Ally of poisoned Kremlin critic Navalny jailed in Moscow for extremism

His detention by the Presnensky District Court comes a day before Navalny's planned return to Russia since being poisoned.

A woman attends a gathering to show support for Russian opposition leader Alexei Navalny, in Saint Petersburg, Russia August 20, 2020. (photo credit: REUTERS)
A woman attends a gathering to show support for Russian opposition leader Alexei Navalny, in Saint Petersburg, Russia August 20, 2020.
(photo credit: REUTERS)
Pavel Zelensky, a member of the Anti-Corruption Foundation team of Kremlin critic Alexei Navalny, was jailed by a Moscow court on Saturday until February 28 on charges of inciting extremism on the internet, according to a court statement.
His detention by the Presnensky District Court comes a day before Navalny's planned return to Russia since being poisoned in August and evacuated to Germany where he has been recuperating.
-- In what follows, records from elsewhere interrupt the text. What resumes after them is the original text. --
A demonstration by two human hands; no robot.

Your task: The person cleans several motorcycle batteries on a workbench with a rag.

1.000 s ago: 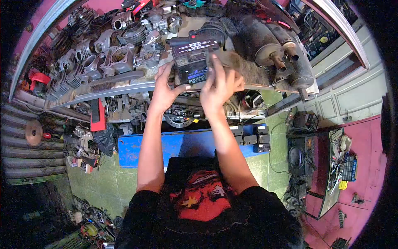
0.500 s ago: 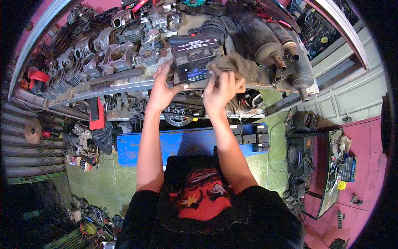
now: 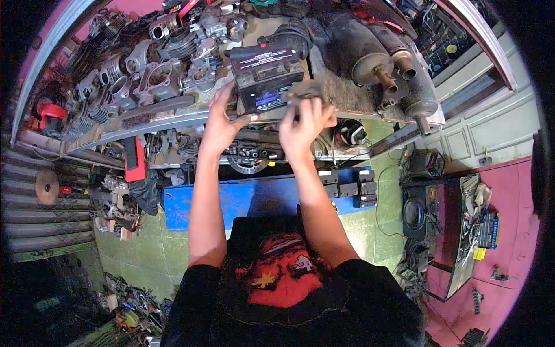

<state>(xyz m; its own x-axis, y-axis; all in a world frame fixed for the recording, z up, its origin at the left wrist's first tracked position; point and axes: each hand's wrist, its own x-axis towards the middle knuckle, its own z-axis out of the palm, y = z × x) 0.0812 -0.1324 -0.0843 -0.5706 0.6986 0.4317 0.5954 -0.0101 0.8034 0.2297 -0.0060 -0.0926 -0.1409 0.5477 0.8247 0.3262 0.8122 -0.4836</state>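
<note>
A black battery (image 3: 269, 72) with white print on top and a blue-purple label on its front stands upright at the front of the wooden bench. My left hand (image 3: 219, 124) braces its near left corner, fingers along the left side and thumb stretched out at the lower front edge. In my right hand (image 3: 305, 124), fingers curled closed, is a grey-brown rag (image 3: 307, 89), blurred by motion. The rag overlaps the battery's right front corner.
Engine cylinders (image 3: 159, 81) and a wire brush (image 3: 156, 110) lie left on the bench (image 3: 341, 101). Exhaust mufflers (image 3: 376, 72) crowd the right, their pipes jutting past the front edge. Several more batteries (image 3: 364, 188) stand on a low blue bench (image 3: 196, 202) below.
The battery appears slightly lower and more turned in view. My right hand and rag have shifted left and down along its front; my left hand stays at the left corner.
</note>
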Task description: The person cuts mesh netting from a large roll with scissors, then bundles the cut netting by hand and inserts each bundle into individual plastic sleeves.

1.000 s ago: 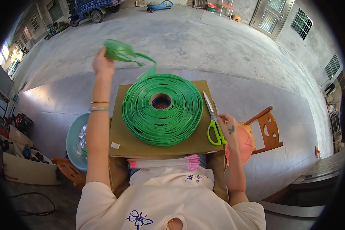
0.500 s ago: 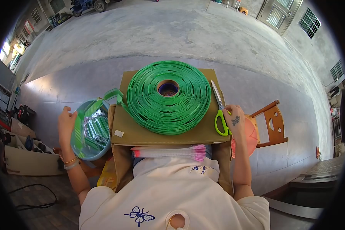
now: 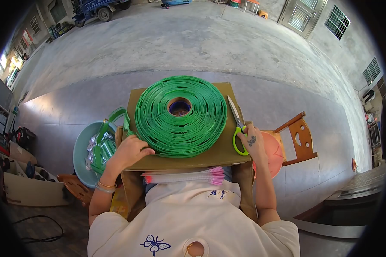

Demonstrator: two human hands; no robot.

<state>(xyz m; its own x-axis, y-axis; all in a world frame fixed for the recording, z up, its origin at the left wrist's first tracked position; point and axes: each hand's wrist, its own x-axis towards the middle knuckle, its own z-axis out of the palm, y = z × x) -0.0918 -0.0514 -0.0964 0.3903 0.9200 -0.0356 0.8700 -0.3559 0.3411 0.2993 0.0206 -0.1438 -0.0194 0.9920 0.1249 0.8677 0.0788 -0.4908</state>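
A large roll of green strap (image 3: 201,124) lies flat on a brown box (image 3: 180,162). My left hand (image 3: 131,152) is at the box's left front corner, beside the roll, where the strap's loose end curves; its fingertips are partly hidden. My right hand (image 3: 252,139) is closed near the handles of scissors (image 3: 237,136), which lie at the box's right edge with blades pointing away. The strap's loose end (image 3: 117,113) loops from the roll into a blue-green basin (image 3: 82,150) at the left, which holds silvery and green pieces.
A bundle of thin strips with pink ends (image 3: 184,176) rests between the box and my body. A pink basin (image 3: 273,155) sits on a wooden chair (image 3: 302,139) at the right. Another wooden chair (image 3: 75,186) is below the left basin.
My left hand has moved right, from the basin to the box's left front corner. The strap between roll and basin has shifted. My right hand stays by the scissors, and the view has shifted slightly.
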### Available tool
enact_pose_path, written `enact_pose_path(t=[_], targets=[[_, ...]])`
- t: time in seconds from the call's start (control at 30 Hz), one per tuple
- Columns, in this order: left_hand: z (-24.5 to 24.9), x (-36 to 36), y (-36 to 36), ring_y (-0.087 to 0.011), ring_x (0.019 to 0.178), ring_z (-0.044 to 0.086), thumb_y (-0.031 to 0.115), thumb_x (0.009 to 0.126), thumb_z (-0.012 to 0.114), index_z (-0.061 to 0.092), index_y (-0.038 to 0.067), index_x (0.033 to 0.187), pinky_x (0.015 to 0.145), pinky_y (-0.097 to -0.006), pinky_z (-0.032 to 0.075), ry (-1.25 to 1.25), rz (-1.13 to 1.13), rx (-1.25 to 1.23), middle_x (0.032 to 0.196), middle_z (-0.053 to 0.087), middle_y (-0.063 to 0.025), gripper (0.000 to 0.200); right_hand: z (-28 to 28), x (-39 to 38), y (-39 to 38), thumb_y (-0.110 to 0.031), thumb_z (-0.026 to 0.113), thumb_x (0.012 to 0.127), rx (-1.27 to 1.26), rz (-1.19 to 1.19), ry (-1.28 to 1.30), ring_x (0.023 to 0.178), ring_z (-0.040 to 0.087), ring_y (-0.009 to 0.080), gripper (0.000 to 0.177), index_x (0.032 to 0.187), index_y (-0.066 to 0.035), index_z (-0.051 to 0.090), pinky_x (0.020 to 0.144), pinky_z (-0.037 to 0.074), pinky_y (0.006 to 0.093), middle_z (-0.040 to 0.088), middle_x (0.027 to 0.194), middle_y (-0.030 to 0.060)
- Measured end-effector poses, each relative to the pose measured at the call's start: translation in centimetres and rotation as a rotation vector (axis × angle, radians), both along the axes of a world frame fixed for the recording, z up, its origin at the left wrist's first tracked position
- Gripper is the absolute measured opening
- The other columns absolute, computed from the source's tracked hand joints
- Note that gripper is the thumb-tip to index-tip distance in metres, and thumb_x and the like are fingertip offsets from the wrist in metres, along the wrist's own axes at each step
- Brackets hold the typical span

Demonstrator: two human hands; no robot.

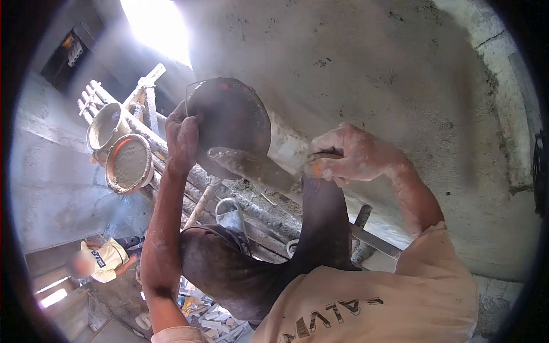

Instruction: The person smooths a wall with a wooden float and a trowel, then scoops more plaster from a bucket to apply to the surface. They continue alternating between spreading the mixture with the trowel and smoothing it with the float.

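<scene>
Grey plastered wall (372, 68), wooden pole scaffold (254, 208), left fingers (178, 119) gripping mortar pan (234, 117), right fingers (338, 171) wrapped round trowel (251, 166).

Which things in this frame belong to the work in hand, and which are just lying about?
In use:
- left hand gripping the round pan
- right hand holding the trowel, its blade coated grey
- wall

Lying about:
- upper tub and lower tub, both untouched on the scaffold poles
- rubble below
- another person below
</scene>
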State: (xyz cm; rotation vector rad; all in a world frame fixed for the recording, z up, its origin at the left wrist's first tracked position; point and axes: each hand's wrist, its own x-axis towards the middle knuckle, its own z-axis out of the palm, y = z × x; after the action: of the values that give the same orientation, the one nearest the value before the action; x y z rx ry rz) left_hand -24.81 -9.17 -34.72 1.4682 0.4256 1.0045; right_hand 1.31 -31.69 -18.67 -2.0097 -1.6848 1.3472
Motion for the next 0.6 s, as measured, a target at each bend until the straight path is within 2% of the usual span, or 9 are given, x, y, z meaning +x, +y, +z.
enact_pose_path(t=[0.03, 0.17, 0.2, 0.27, 0.37, 0.43, 0.47, 0.53, 0.6], targets=[[-0.2, 0.1, 0.1, -0.0144, 0.095, 0.065, 0.040, 0.102, 0.056, 0.065, -0.010, 0.120, 0.082, -0.0297, 0.054, 0.001, -0.012, 0.029, 0.108, 0.070, -0.0114, 0.055, -0.5, 1.0, -0.2, -0.027, 0.074, 0.091, -0.075, -0.073, 0.079, 0.083, 0.069, 0.0204, 0.037, 0.115, 0.000, 0.072, 0.083, 0.056, 0.0360, 0.074, 0.088, 0.0122], [-0.9, -0.2, 0.4, -0.0138, 0.092, 0.064, 0.039, 0.101, 0.057, 0.065, -0.011, 0.122, 0.080, -0.0291, 0.054, 0.100, 0.034, -0.003, 0.104, 0.070, -0.0103, 0.055, -2.1, 6.7, -1.5, -0.032, 0.067, 0.100, 0.268, -0.453, -0.179, 0.059, 0.061, 0.0130, 0.037, 0.118, 0.001, 0.070, 0.052, 0.052, 0.0302, 0.062, 0.070, 0.0030], [-2.0, -0.2, 1.1, -0.0134, 0.091, 0.064, 0.038, 0.100, 0.058, 0.065, -0.010, 0.123, 0.079, -0.0287, 0.054, 0.072, 0.057, 0.065, 0.103, 0.070, -0.0098, 0.054, 0.7, 6.8, -1.2, -0.032, 0.066, 0.101, 0.262, -0.650, -0.215, 0.059, 0.060, 0.0116, 0.036, 0.117, 0.001, 0.070, 0.051, 0.051, 0.0290, 0.062, 0.072, 0.0032], [-2.9, 0.1, 2.0, -0.0130, 0.090, 0.065, 0.037, 0.099, 0.059, 0.063, -0.010, 0.126, 0.078, -0.0280, 0.054, 0.083, 0.061, 0.041, 0.105, 0.070, -0.0100, 0.055, 3.4, 8.3, -2.6, -0.034, 0.065, 0.101, 0.528, -0.710, -0.101, 0.062, 0.061, 0.0115, 0.035, 0.116, -0.002, 0.071, 0.051, 0.051, 0.0289, 0.064, 0.077, 0.0040], [-0.1, 0.8, -0.7, -0.0142, 0.093, 0.068, 0.042, 0.099, 0.059, 0.061, -0.010, 0.130, 0.079, -0.0277, 0.056, 0.064, -0.066, -0.102, 0.109, 0.072, -0.0114, 0.060, 4.2, 5.8, -1.5, -0.036, 0.064, 0.101, 0.383, -0.490, -0.475, 0.066, 0.064, 0.0154, 0.036, 0.113, -0.003, 0.072, 0.057, 0.053, 0.0337, 0.066, 0.078, 0.0062], [0.0, 1.1, -0.1, -0.0150, 0.094, 0.069, 0.042, 0.097, 0.059, 0.064, -0.009, 0.126, 0.080, -0.0275, 0.056, 0.091, -0.050, -0.102, 0.109, 0.073, -0.0108, 0.059, 0.3, 6.1, 0.4, -0.022, 0.061, 0.100, 0.155, -0.135, -0.475, 0.072, 0.067, 0.0170, 0.024, 0.116, -0.005, 0.069, 0.056, 0.055, 0.0351, 0.071, 0.095, 0.0119], [-0.7, 1.2, 0.7, -0.0161, 0.094, 0.069, 0.033, 0.095, 0.058, 0.066, -0.008, 0.125, 0.082, -0.0288, 0.056, 0.088, -0.067, 0.037, 0.110, 0.073, -0.0104, 0.052, -5.7, 7.1, 0.6, -0.020, 0.062, 0.097, 0.392, 0.185, -0.640, 0.077, 0.069, 0.0207, 0.025, 0.116, -0.005, 0.069, 0.062, 0.056, 0.0400, 0.071, 0.099, 0.0144], [-1.7, 1.1, 1.9, -0.0200, 0.100, 0.069, 0.016, 0.090, 0.053, 0.066, -0.007, 0.127, 0.091, -0.0326, 0.055, 0.113, -0.100, 0.200, 0.115, 0.072, -0.0121, 0.045, -10.2, 4.2, 2.5, -0.018, 0.064, 0.091, 0.538, 0.394, -0.740, 0.084, 0.071, 0.0274, 0.028, 0.115, -0.005, 0.068, 0.071, 0.057, 0.0466, 0.071, 0.103, 0.0185], [-2.5, -0.4, 1.2, -0.0213, 0.103, 0.068, 0.008, 0.089, 0.050, 0.065, -0.007, 0.129, 0.095, -0.0344, 0.055, 0.164, -0.101, 0.175, 0.117, 0.072, -0.0134, 0.045, -12.3, -1.3, 3.8, -0.018, 0.067, 0.087, 0.332, 0.158, -0.631, 0.088, 0.070, 0.0333, 0.031, 0.114, -0.003, 0.068, 0.077, 0.057, 0.0500, 0.069, 0.103, 0.0219]])
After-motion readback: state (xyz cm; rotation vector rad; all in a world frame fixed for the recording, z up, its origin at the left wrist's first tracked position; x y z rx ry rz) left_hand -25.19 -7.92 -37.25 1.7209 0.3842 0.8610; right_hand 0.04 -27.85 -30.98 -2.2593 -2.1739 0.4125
Zelensky is a camera operator for the opposition leader's Anti-Corruption Foundation, which specializes in publishing high-impact investigations into what it says is official graft. Some of those targeted have disputed its findings and taken successful legal action.
He was detained on Friday, the head of Agora, a Moscow-based human rights group, said on social media, and will now spend over a month in pre-trial detention.
Zelensky's case revolves around a tweet posted last October, Agora cited the camera operator's lawyer as saying.
The tweet contained a photo of Irina Slavina, a Russian journalist who died after setting herself on fire in front of a branch of the Interior Ministry a day after her apartment was searched by police.
The social media post expressed anger at the government and called for people to take any feelings of protest offline.
"(We) will not give up and will help Pasha Zelensky's family in every way possible," Ivan Zhdanov, director of the Anti-Corruption Foundation, said on Twitter after the court hearing.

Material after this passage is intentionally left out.